#### [WHAT YOU ARE ASKED TO DO]
Whenever a line below holds the word "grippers", count it once; report the total and nothing else.

..........

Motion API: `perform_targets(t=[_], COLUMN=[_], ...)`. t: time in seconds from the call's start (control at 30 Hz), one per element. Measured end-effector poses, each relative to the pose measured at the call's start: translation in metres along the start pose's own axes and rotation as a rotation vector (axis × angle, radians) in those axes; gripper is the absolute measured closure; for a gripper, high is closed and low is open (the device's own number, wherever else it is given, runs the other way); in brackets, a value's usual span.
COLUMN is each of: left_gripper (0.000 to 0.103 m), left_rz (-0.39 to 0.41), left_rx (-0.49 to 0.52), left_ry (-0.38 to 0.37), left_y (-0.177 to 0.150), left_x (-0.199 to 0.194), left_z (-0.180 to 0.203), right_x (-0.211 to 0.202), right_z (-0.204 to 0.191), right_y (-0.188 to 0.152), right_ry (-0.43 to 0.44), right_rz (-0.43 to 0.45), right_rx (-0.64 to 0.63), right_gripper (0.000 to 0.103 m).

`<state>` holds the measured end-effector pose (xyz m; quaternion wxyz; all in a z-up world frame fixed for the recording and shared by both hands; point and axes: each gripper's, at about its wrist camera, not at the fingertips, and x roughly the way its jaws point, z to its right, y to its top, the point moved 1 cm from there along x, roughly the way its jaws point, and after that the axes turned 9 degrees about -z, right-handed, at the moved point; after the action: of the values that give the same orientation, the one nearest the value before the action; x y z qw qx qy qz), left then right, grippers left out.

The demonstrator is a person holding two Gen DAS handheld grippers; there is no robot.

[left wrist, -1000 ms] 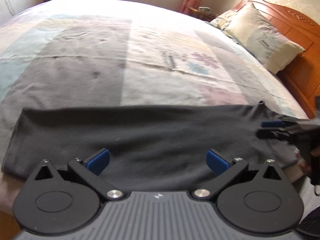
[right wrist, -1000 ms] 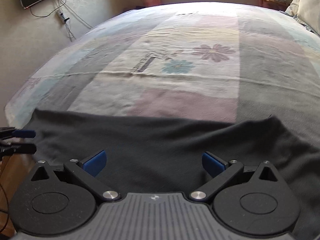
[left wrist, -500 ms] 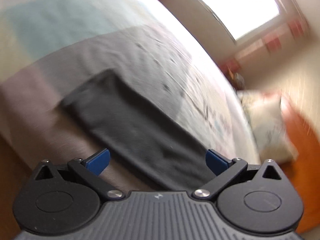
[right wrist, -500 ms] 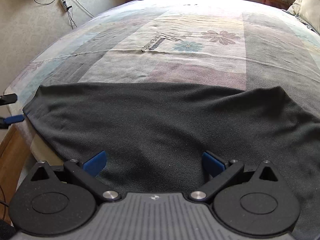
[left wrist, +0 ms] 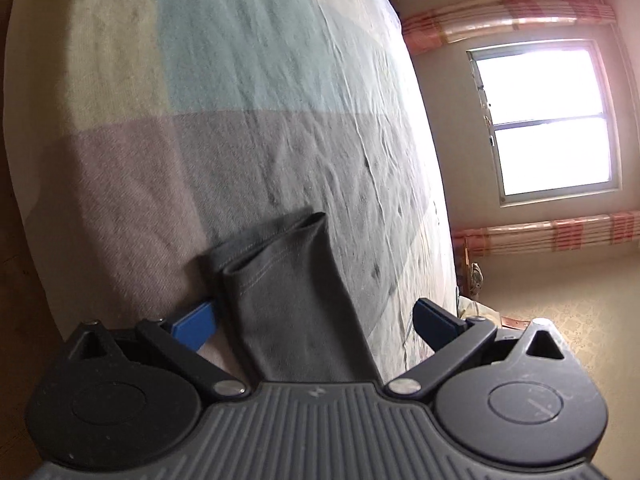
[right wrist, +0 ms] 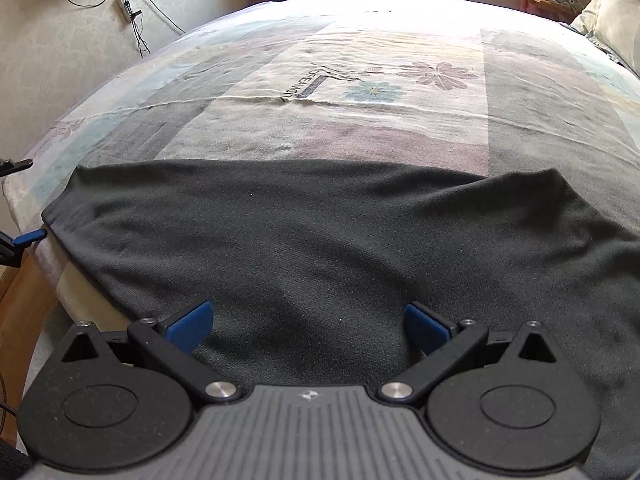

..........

#### [RESPONSE TO THIS TASK]
2